### Brief
The answer must be a single number: how many lines in the entries below contain the word "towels".

### Materials provided
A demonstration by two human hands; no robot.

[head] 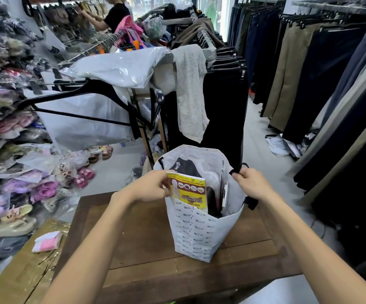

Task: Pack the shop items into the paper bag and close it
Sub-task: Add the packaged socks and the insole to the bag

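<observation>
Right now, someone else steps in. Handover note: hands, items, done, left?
Left hand: holds the yellow packet at the bag's mouth, part way in.
Right hand: grips the black handle, keeping the paper bag open and upright on the wooden table.
Done: dark garment and other packed items already inside.
Left: drop the packet in, close the bag.

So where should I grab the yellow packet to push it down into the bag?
Pinch the yellow packet by its top edge, coming from above. It stands upright in the bag, lower half already inside, so only the top sticks out. The left hand holds its upper left corner, while the right hand holds the black handle, keeping the mouth open.
</observation>
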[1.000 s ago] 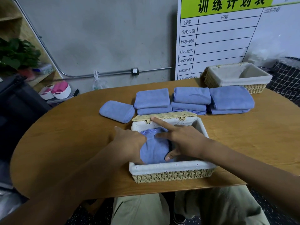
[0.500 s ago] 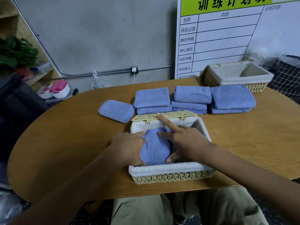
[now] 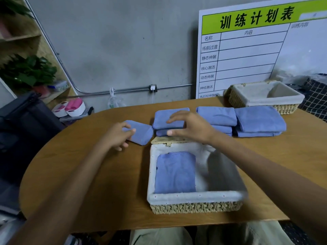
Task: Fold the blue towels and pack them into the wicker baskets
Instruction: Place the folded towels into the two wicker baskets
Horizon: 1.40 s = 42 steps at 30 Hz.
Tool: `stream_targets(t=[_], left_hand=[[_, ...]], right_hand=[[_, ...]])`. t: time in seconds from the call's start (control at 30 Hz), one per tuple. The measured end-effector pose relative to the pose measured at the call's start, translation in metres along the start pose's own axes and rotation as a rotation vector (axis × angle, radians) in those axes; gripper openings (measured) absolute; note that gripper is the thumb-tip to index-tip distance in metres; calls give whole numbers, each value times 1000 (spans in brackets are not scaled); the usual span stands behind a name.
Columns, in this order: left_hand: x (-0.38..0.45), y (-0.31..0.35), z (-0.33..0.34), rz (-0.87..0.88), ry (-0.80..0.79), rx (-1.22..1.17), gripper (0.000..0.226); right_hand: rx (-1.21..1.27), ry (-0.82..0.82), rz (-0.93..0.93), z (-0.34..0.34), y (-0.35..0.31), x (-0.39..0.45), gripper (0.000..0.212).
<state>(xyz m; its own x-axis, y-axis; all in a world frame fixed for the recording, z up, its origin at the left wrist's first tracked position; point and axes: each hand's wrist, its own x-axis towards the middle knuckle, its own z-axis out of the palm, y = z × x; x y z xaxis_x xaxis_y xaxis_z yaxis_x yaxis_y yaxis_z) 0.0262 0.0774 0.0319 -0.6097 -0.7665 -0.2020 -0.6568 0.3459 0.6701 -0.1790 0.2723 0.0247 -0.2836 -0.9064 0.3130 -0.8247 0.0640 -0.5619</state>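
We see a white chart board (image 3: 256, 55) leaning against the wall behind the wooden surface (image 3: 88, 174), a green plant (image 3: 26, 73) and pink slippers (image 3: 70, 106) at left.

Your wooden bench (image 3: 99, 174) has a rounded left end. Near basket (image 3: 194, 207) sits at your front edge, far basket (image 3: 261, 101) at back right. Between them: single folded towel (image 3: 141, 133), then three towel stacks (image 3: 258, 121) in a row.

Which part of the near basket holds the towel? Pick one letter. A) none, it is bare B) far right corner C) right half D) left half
D: the folded towel lies against the left wall of the near basket, and the white liner on the right is bare.
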Motion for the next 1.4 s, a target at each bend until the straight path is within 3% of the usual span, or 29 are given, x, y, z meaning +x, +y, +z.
stream_targets(t=[0.13, 0.33, 0.47, 0.57, 0.7, 0.87, 1.0, 1.1, 1.2, 1.3, 1.4], left_hand=[[50, -28, 29, -199, 53, -199, 70], [115, -53, 57, -97, 346, -176, 83], [120, -46, 60, -99, 409, -296, 71], [122, -46, 60, -127, 420, -541, 63], [121, -54, 45, -91, 326, -665, 50], [103, -57, 8, 16, 352, -704, 53], [66, -26, -21, 223, 422, -674, 54], [27, 15, -28, 362, 328, -832, 52], [-17, 51, -10, 456, 115, -965, 51], [-50, 72, 24, 475, -76, -1001, 57], [-68, 79, 63, 461, -203, -1021, 55]], right_hand=[[42, -29, 11, 31, 1, 53, 32], [63, -51, 50, 70, 13, 71, 25], [153, 8, 42, 73, 16, 72, 19], [158, 8, 42, 75, 17, 72, 20], [197, 19, 47, 74, 18, 73, 18], [244, 9, 23, 66, 10, 70, 24], [357, 15, 6, 45, -10, 67, 37], [490, 1, -29, 17, -33, 58, 50], [672, 3, -14, -12, -45, 37, 56], [858, 36, 29, -32, -43, 1, 58], [883, 84, 58, -39, -31, -42, 57]])
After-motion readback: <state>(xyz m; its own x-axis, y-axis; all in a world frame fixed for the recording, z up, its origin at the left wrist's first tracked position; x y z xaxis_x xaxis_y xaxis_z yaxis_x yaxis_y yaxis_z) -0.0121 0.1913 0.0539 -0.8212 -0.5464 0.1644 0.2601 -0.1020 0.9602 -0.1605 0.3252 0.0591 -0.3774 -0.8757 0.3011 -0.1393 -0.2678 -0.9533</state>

### Result
2